Mon. May 13th, 2024

Valve is today rolling out a machine-learning-powered “Interactive Recommender” trained on “billions of play sessions” from the Steam user base. Valve is hoping to improve on its recommendation system by using AI.

According to Valve: 

“This experiment looks at how much you’ve played each game in your Steam library, and uses the magic of machine learning to recommend games you might like.
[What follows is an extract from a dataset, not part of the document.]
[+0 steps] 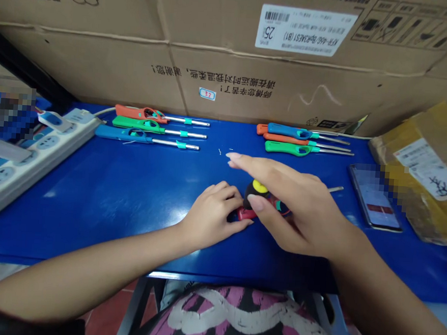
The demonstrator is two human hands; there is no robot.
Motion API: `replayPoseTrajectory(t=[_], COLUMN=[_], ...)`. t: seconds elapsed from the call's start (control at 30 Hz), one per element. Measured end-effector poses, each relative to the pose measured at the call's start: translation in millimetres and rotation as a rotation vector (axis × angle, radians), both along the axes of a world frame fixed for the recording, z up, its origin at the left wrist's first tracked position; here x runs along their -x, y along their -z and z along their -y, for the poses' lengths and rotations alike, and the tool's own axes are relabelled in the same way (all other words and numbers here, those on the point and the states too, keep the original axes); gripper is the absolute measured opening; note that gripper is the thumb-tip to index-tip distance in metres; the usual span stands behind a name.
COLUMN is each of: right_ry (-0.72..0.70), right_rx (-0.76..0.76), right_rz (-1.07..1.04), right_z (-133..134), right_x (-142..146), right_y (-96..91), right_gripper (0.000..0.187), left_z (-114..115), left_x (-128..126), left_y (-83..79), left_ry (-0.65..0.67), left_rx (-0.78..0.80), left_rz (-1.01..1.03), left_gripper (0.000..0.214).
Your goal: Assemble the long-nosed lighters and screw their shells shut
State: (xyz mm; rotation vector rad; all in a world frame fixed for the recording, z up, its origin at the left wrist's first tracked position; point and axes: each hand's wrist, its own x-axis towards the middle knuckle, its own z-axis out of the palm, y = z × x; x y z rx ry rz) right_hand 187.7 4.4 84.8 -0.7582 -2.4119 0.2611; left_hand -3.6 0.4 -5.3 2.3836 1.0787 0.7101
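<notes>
A red gas lighter (pixel 246 213) lies low on the blue table, partly covered by both hands. My left hand (pixel 214 213) is closed around its handle end, thumb along the near side. On top of the lighter stands a screwdriver (pixel 251 191) with a stubby black and yellow handle; its tip is hidden. My right hand (pixel 301 206) has that handle between the thumb and the side of the outstretched index finger. A metal tube tip (pixel 336 189) shows beyond my right hand.
Three lighters (pixel 138 126) lie at the back left, several more (pixel 288 146) at the back right. A power strip (pixel 37 149) runs along the left. A phone (pixel 374 198) and a taped parcel (pixel 430 171) sit at right. A big carton (pixel 223 60) walls the back. Tiny bits (pixel 220 151) lie mid-table.
</notes>
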Motion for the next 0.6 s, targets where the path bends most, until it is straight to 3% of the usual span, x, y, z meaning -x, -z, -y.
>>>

Filter your results by picking games that are popular or niche, and drill down by release date and tags.”

“The idea is that if players with broadly similar play habits to you also tend to play another game you haven’t tried yet, then that game is likely to be a good recommendation for you.”

“The best way for a developer to optimize for this model is to make a game that people enjoy playing.”

“We’ve found that, especially for people who play a lot of games, digging into the ‘niche’ end of the range can be a very effective way to find hidden gems.”

Steam has launched something called Steam Labs where it can try strange, experimental things like the sales gimmicks in a special space.

The two other projects are meant more to sell you on games than to suggest them. Micro Trailers shows you six-second clips on a page to give you a feel for many games in a short space of time. And if you have the time The Automated Show provides a half hour video of recent Steam debuts to help you find a potential gem. You probably won’t use these as much as the Recommender, but it won’t hurt to give them a shot. And remember, Valve is using Labs as a sounding board. Whatever proves popular could shape future experiments, not to mention Steam as a whole.